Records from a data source
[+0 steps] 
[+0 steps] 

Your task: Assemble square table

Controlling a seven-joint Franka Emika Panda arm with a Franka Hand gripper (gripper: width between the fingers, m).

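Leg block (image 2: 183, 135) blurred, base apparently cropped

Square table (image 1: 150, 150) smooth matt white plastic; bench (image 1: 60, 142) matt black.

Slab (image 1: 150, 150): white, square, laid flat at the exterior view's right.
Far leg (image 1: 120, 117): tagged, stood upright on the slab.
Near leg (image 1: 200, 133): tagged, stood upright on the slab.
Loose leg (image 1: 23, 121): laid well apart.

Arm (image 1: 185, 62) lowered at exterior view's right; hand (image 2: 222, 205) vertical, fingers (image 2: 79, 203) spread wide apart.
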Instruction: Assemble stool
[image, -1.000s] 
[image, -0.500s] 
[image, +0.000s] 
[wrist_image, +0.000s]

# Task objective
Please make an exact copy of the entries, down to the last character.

# Answer for this exercise
[+0 steps] 
[+0 steps] 

Your task: Assemble square table

Controlling a seven-joint Franka Emika Panda arm with a Franka Hand gripper (gripper: width between the fingers, m).

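Leg block (image 2: 183, 135) blurred, base apparently cropped

Square table (image 1: 150, 150) smooth matt white plastic; bench (image 1: 60, 142) matt black.

Slab (image 1: 150, 150): white, square, laid flat at the exterior view's right.
Far leg (image 1: 120, 117): tagged, stood upright on the slab.
Near leg (image 1: 200, 133): tagged, stood upright on the slab.
Loose leg (image 1: 23, 121): laid well apart.

Arm (image 1: 185, 62) lowered at exterior view's right; hand (image 2: 222, 205) vertical, fingers (image 2: 79, 203) spread wide apart.
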Instruction: Assemble stool
[image, -1.000s] 
[image, -0.500s] 
[image, +0.000s] 
[wrist_image, +0.000s]

With this, the output is complete.